3
$\begingroup$

I am trying to find the following derivative:

$ \frac{\partial}{\partial W}W^TW $

where $W \in \mathbb{R}^{n\times m}$ is a matrix. Also I am interested in finding the associated

$ \frac{\partial}{\partial W}\|W^TW\|_\mathcal{F}^2 $

I am aware of the fact that

$ \frac{\partial}{\partial X}\|X\|_\mathcal{F}^2 = \frac{\partial}{\partial X}Tr(XX^T) = 2X $

But I am not sure if the derivation in terms of $W$ is possible at all. Please advise.

Thank you very much.

  • 0
    @DidierPiau - oops, sorry, I didn't realize that.
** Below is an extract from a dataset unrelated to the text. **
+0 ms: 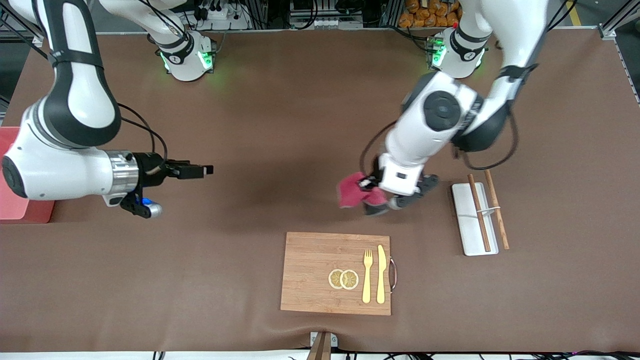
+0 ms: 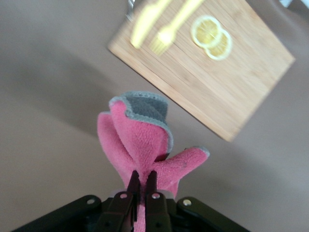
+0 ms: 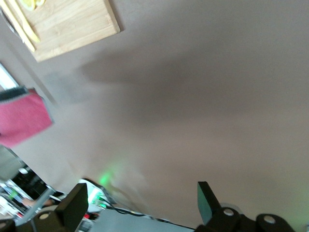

I don't even remember correcting it, so I guess someone else just did. Thanks for pointing it out.2011-11-10

3 Answers 3

4

When you write $\frac{\partial}{\partial A}B$ where $A$ and $B$ are matrices, what you are understood to mean is

$\frac{\partial}{\partial A_{ij}}B_{kl}$

which is a rank-4 tensor. It is common to contract over one or more of those indices, but it's not necessary.

Going to index notation, $(W^TW)_{kl}=W_{mk}W_{ml}$ and therefore

$ \begin{align} \left[\frac{\partial}{\partial W}(W^TW)\right]_{ijkl} & = \frac{\partial}{\partial W_{ij}}(W_{mk}W_{ml}) \\ & = \frac{\partial W_{mk}}{\partial W_{ij}} W_{ml} + W_{mk} \frac{\partial W_{ml}}{\partial W_{ij}} \\ & = \delta_{im} \delta_{jk} W_{ml} + \delta_{im}\delta_{jl}W_{mk} \\ & = \delta_{jk} W_{il} + \delta_{jl} W_{ik} \end{align} $

If you now chose to contract over a pair of indices you would get a rank 2 tensor (a matrix). For example, if you contracted over $j$ and $k$ you end up with

$ \begin{align} \delta_{jj} W_{il} + \delta_{jl} W_{ij} & = (n+1) W_{il} \end{align} $

where $n=\delta_{jj}$ is the dimension of the space your tensors are defined over.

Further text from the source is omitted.